Опять рвутся в мутный дождь, в дневное ненастье звуки граммофона из «Кабаре» — похоронный марш Шопена или «Камаринский мужик», переделанный в фокстрот; опять бежит под вечер, в сумерках, по скользкому тротуару мадам Клавина девчонка в платке за хлебом, в булочную, где искусственная бархатная елка светится желтыми шарами, с Рождества неубранная. Ветер летит с реки, хлещут ветвями по небу обветшалые платаны, родимый городок разрывает прохожему сердце. И пускай в Париже и других городах тоже есть люди, сознающие свою непоправимую жизнь, нет места непоправимее родимого Биянкура.
Много здесь нас дышало, вздыхало, задыхалось. Осенью шуршали листья на площади, летом пыль взметалась над фронтоном завода Рено и кашляли дети; весной безработные уходили на берег реки и там, подложив под затылок газету и выставив босые одинаковые желтые ноги, долго лежали, закрыв глаза. А солнце и над ними делало свой небесный круг. И каждый день под вечер, когда три дальних трубы, на которых держится все наше биянкурское небо, делались лиловыми, таяли, уничтожались и снова оседали плотней на закате, каждый день мимо одинаковых этих ног, мимо развешанного белья шла женщина, обходила лежащих с бритвенным тазиком, кисточкой и бритвой и брила их за пять су (причем они привставали немножко, и она мазала, мазала кисточкой, сама черная, худая и старая). Каждый день гуляли взволнованные весной и городом девочки, прибегали куда-то и откуда-то визжавшие девушки. А женщины — из этих же девочек и девушек конечно, глядя успокоенно и серьезно вдаль, катили колясочки с детьми. И много было таких, у которых в колясочке сидел желтенький китайчонок, а два-три болванчика шагали рядом, держась за материнскую юбку. Иногда из колясочки выглядывал побледневший на материнском молоке негритосик, иногда же — попросту свой, белый француз.

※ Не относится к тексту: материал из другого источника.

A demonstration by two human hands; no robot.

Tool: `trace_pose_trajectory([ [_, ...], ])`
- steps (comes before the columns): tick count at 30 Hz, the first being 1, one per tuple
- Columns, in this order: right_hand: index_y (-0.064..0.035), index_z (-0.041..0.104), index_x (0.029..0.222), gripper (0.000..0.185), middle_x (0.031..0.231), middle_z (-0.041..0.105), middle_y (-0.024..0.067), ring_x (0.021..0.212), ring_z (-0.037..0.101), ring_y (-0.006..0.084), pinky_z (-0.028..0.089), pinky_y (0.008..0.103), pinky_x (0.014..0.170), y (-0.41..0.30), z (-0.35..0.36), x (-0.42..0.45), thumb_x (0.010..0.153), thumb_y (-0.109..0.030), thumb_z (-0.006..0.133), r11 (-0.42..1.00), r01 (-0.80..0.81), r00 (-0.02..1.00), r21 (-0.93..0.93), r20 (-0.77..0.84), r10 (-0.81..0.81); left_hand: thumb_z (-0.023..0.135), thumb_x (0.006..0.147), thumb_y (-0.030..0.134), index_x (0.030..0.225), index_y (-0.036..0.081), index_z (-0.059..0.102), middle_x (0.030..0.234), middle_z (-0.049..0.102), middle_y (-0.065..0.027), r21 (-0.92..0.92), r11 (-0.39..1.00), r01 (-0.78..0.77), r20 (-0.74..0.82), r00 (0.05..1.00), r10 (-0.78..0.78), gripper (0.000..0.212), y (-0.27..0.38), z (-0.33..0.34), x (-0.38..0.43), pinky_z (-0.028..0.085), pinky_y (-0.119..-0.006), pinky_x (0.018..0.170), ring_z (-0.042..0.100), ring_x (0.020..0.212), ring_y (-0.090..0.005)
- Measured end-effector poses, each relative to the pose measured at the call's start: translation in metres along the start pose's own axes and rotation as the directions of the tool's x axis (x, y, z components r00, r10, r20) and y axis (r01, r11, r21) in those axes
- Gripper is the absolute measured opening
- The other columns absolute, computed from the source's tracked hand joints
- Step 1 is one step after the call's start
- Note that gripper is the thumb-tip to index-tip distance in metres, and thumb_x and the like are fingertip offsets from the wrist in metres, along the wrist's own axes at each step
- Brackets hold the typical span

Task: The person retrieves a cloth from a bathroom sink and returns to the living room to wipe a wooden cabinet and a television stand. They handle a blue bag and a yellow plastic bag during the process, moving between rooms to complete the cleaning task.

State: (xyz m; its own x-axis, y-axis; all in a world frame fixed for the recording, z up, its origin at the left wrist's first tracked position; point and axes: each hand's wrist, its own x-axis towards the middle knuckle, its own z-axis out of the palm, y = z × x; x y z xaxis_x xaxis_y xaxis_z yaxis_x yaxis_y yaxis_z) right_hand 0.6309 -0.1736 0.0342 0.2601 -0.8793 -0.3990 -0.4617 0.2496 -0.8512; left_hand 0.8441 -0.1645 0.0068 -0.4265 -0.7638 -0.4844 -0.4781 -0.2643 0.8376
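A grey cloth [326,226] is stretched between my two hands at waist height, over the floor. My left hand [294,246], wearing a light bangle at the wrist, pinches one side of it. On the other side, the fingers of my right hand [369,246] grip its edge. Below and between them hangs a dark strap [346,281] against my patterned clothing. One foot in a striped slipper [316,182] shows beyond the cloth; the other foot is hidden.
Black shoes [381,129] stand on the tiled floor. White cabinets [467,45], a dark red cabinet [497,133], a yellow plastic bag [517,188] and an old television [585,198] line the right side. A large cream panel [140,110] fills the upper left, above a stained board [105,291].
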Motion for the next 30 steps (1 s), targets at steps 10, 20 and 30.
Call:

Так было весной, и все лето продолжалось синее небо, солнцем и машинным маслом веющие улицы, стук фабричного сердца за высокими стенами, жара, однообразие жестоких будней и ненужное нищее и дикое веселье воскресений. Сперва работали пять с половиной дней, потом пять, потом четыре, потом три с половиной дня в неделю. Август! Нет в Европе печальнее месяца в году!
Может быть, кому-нибудь и к лицу эта теплынь, эти облачка в небе, всякие там моря и дачи, дороги дальние. Штатским и дамам это все нежит душу, но людям военным не до этого. И когда вдруг, грохнув чем-то железным, свистнув в два пальца, налетит первый октябрьский ветер с тьмой, дождем, с долгой тоской, наше сердце опять словно прядает на свое место, собственное место в груди.
Подтянись! (Откашляемся.) Виду не подавай! (Выпрямимся.) Сомкнем ряды! Если ты когда-нибудь и был сделан из воды и соли, то это давно прошло. Теперь ты должен был стать чугунным.
И вот — мы живы. И уже январь. Уже просвистала осень, и, затянувшись, продождило Рождество. И вот уже иногда от сыроватой мягкости в воздухе вечером при звездах или без них начинает заползать в душу первый страх весны. Говорят: объяснение этому факту надо искать в известном мировом кризисе.
А впрочем… Тем, которые аккуратно улеглись на скамейках площади и которым в этом мире не выпало ни гостиной, ни столовой, тем, вероятно, частенько снится именно весна, когда можно меньше есть и больше пить (воды, вслед за соленым), кого-то этот способ жизни устраивает. Сейчас они лежат весь день, обглоданные холодом, а ночью куда-то уходят: в недостроенный дом, в пустую трамвайную будку, за чужой забор, и таким, конечно, необходима курортная температура. Так и быть! Пускай наползает весна! А мы, у которых дома кое-что топится и душа готова еще бог весть к чему, мы постараемся не размякнуть, не раскиснуть, не разнежиться от овощей, сирени и соловьев.
А Весловскому? Чего хочется ему? Неужели так-таки ни на что не откликнется этот человек? Печка у него есть, и печку эту он топит, по крайней мере, через день. Кровать у него хоть и узкая, но в порядке, и он спит на ней — это тоже известно, потому что ночью слышен скрип и сухой, долгий кашель, говорят — не страшный, потому что Весловский не молод. Он стар: ему пятьдесят три года.